But the commitments made and the ambitions set were neither short-term nor personal. The long-term goal of those at Gleneagles was to help Africa make the most of its rich potential through increased support from the wealthiest countries coupled with fundamental reform within the continent. Hopes, crucially, which reflected the insistent demands of many millions of our citizens to act over the gross injustices disfiguring our world.

Five years on from Gleneagles, how does progress measure up to these ambitions? The picture, as the report this week from the African Progress Panel highlights, is generally promising.

Increases in donor aid and debt relief, although not at the level promised, are helping save lives and increase opportunities. Overseas aid is far from the sole answer to Africa's challenges but it has, as we recognised at Gleneagles, to be part of the solution.

Targeted aid has helped -- along with the drive from African Governments -- deliver remarkable progress in extending education. Well over half of the continent's countries are on track to achieve universal primary education by 2015. There is much more to do but on education, critical to the Africa's future, there is reason for pride.

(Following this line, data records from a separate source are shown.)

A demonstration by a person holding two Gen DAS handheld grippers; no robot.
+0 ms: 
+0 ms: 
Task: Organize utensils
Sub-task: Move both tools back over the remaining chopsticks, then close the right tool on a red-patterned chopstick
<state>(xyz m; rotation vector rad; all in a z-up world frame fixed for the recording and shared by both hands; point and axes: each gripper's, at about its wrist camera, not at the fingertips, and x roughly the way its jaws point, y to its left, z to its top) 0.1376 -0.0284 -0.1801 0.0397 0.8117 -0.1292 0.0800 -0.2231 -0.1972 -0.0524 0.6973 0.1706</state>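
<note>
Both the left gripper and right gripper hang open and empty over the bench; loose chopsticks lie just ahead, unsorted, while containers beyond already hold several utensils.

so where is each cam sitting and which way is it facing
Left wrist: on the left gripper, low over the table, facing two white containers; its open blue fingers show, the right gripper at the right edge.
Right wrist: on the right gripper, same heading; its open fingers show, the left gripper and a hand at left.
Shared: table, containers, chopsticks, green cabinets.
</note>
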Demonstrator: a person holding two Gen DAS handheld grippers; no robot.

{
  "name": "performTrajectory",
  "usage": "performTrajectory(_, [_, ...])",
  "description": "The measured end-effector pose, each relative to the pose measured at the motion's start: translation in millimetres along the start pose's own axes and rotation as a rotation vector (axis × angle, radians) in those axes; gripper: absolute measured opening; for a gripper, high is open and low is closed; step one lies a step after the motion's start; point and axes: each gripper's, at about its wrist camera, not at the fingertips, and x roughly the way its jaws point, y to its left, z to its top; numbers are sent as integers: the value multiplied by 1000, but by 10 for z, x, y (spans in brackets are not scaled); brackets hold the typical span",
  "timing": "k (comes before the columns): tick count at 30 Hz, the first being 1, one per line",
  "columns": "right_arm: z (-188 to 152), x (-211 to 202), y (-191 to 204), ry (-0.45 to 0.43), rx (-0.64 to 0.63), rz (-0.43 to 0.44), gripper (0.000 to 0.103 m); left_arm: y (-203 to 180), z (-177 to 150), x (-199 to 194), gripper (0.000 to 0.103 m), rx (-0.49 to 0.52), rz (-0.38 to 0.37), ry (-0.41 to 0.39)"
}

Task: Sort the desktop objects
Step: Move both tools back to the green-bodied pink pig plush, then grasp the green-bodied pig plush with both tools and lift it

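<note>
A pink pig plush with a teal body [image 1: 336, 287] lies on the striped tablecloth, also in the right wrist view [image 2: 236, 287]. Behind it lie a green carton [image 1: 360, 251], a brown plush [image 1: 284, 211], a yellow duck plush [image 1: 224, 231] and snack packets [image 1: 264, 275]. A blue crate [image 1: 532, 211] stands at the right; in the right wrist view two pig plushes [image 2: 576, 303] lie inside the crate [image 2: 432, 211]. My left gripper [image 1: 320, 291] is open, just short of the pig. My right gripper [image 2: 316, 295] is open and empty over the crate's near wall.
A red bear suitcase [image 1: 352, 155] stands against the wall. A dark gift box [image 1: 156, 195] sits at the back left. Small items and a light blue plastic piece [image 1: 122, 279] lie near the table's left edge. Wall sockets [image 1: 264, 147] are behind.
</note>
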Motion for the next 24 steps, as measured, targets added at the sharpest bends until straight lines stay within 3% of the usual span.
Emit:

Democracy has taken firmer root on many parts of the continent. The peaceful transfer of power in Ghana, where the result could hardly have been closer, was an example not just to other African countries.

The continent's economies have also shown themselves to be resilient. Growth was remarkably strong before the impact of the global financial crisis hit the continent -- and its people -- hard. But recovery is already underway, more quickly and more strongly than expected.

This resilience is due partly to the increased engagement of new partners like India, Brazil and, in particular, China. Between 1999 and 2008, the value of trade with China increased fifteen-fold.

Countries and companies across the world are looking at Africa with fresh eyes. Where once they might have seen problems, they now see commercial opportunities. Africa is the new economic frontier.

This is a hugely important and welcome development. It is sustained economic growth which will enable Africa in the long-term to overcome its challenges, tackle poverty and extend opportunity. With Africans expected to account for one in four of the global workforce by 2050, this is not just vital for Africa but for all of us.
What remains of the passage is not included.